What worried me last night, though, was the bad client scenario. An attacker.

A digression about security

I design as if anything can happen. An example: what if the server-side code got leaked? Would the system be hackable? (No.)

What if the client-side code also got leaked? (Still not hackable.)

But let me be more specific: if an attacker knows the API and has a user’s credentials, that attacker could conceivably access and change that user’s data.

I don’t know of a way around this.

But this is no different from any other service. For example, if you learn my Twitter credentials, you can tweet as me. (You don’t even have to reverse-engineer the Twitter API first.)

Bad clients and client IDs

The scenario that worried me last night was the attacker who figured out our API and had a user’s credentials.

That attacker could supply bogus client IDs for notes.

The damage would be limited to just that user, since uniqueness is account ID + client ID. (That attacker wouldn’t get access to data from another user, in other words.)

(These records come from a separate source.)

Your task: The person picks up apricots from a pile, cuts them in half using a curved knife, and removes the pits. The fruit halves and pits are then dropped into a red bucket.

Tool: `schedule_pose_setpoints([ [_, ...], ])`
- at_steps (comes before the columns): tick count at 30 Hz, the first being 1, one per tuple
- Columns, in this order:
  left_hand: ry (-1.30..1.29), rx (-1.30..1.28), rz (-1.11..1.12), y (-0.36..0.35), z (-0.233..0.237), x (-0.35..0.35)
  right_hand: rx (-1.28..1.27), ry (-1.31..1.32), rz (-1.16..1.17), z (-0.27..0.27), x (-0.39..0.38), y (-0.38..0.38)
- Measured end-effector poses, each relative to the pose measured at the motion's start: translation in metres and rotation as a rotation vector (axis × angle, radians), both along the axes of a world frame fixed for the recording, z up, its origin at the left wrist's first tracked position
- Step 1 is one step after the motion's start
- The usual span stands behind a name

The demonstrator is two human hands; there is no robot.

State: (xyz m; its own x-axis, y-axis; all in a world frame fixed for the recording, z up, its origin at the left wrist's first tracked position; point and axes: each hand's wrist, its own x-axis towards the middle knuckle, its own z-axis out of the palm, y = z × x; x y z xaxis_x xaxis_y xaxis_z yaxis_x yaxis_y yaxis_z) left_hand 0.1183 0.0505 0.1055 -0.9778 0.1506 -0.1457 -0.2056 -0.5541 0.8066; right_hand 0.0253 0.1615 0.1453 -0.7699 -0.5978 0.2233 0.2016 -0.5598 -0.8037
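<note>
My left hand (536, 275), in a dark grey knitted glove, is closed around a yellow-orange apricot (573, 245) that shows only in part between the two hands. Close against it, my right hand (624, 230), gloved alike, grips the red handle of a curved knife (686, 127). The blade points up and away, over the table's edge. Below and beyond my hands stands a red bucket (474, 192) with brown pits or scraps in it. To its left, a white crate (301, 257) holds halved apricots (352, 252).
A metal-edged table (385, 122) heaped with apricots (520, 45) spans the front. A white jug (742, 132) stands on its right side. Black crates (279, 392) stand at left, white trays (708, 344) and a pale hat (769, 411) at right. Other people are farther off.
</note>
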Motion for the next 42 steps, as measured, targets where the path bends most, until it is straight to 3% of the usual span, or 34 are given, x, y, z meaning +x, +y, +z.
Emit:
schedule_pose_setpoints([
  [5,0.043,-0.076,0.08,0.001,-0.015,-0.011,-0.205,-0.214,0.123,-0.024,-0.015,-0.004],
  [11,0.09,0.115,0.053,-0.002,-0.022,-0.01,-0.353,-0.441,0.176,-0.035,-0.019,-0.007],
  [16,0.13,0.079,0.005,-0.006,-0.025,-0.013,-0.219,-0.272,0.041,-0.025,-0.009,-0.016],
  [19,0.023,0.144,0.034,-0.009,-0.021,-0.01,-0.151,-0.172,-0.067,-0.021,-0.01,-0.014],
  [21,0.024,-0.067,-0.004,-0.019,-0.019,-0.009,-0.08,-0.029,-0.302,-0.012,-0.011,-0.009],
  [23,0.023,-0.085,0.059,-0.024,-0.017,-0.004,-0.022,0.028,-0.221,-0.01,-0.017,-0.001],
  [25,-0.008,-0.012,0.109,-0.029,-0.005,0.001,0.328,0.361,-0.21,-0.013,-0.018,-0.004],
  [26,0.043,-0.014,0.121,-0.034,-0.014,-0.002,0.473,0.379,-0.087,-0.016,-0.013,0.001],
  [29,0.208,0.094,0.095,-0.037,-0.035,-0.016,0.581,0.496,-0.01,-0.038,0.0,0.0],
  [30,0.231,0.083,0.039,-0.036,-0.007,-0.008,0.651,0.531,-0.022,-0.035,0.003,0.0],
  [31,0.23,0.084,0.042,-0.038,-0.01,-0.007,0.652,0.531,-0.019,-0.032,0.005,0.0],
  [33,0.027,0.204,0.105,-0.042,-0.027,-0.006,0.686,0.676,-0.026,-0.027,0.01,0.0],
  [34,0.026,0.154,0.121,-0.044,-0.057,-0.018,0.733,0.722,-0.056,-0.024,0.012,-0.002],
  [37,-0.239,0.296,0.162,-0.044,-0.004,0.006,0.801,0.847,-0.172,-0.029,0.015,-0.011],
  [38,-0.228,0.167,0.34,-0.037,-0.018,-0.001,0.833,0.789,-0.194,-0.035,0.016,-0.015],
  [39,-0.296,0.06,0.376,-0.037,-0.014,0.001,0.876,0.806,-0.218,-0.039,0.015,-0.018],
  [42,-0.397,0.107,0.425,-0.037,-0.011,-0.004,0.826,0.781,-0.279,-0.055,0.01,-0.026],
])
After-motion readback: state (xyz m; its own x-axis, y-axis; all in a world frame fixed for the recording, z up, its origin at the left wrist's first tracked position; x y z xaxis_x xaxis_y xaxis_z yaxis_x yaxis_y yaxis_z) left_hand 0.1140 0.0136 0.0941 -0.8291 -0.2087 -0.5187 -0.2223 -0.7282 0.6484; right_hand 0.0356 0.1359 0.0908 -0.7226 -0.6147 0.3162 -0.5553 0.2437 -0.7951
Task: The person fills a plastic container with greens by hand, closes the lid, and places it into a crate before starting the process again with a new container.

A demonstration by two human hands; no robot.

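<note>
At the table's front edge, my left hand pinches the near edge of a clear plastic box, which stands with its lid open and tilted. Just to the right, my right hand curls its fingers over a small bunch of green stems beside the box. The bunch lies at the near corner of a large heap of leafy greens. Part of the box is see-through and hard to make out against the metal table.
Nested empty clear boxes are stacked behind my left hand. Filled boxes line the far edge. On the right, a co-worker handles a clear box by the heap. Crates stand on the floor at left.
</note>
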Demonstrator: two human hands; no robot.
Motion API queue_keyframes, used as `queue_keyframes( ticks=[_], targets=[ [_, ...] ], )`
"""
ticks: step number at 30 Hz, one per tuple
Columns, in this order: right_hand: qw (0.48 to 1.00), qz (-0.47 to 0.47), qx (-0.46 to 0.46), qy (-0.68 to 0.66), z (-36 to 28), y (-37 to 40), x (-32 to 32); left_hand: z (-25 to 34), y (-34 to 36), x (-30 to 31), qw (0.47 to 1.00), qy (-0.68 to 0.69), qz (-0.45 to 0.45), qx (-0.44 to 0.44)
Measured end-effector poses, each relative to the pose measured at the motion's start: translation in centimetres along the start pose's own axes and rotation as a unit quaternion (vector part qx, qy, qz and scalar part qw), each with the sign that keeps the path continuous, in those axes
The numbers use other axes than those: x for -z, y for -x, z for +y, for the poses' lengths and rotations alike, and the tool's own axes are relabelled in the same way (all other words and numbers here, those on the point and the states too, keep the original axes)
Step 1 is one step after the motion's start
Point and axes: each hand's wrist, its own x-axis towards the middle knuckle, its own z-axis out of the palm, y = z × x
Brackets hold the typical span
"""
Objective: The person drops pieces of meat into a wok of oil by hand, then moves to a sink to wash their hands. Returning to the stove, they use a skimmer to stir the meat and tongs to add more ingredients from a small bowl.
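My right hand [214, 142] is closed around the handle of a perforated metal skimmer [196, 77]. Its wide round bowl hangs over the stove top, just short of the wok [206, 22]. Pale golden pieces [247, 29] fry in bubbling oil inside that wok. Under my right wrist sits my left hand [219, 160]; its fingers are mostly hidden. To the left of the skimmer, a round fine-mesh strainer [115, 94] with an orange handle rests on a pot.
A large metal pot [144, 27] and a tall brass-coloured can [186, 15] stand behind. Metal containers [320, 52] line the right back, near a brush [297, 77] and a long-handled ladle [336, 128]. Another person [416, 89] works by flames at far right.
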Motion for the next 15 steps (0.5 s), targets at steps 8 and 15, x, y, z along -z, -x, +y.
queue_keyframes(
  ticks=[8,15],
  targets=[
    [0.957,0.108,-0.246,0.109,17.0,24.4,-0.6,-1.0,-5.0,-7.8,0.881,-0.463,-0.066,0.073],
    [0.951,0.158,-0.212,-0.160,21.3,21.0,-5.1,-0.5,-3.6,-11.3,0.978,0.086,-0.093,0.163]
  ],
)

Also: if the attacker supplied bogus client IDs that were actually unique for that account, it wouldn’t matter. The system would work properly.

Furthermore, I could add a check: two ostensibly-the-same notes identified by client ID + account ID must have the same creation date, since creation date can’t change. Otherwise it’s an error.

But here’s why this scenario isn’t worth worrying about: what are the chances that an attacker just wants to screw around a little by supplying bogus IDs?

Most likely that attacker would do much worse things. (Consider that someone hacking my Twitter account wouldn’t want to do some slight and hard-to-detect mischief — they’d do something more dramatic.)

The only scenario that I can think of where an attacker supplies bogus IDs is where they’re trying to get information from other accounts. But we’ve made that impossible by saying that IDs are unique only to a given account. (Lookups on the server are always done with an ID/accountID pair.)

Going with client-generated IDs

That’s the upshot. I’m going with client-generated IDs.

Update 1 pm: Regarding coordinating incrementing a 64-bit integer, Kyle Sluder reminded me of vector clocks. Good point, but not worth the trouble here.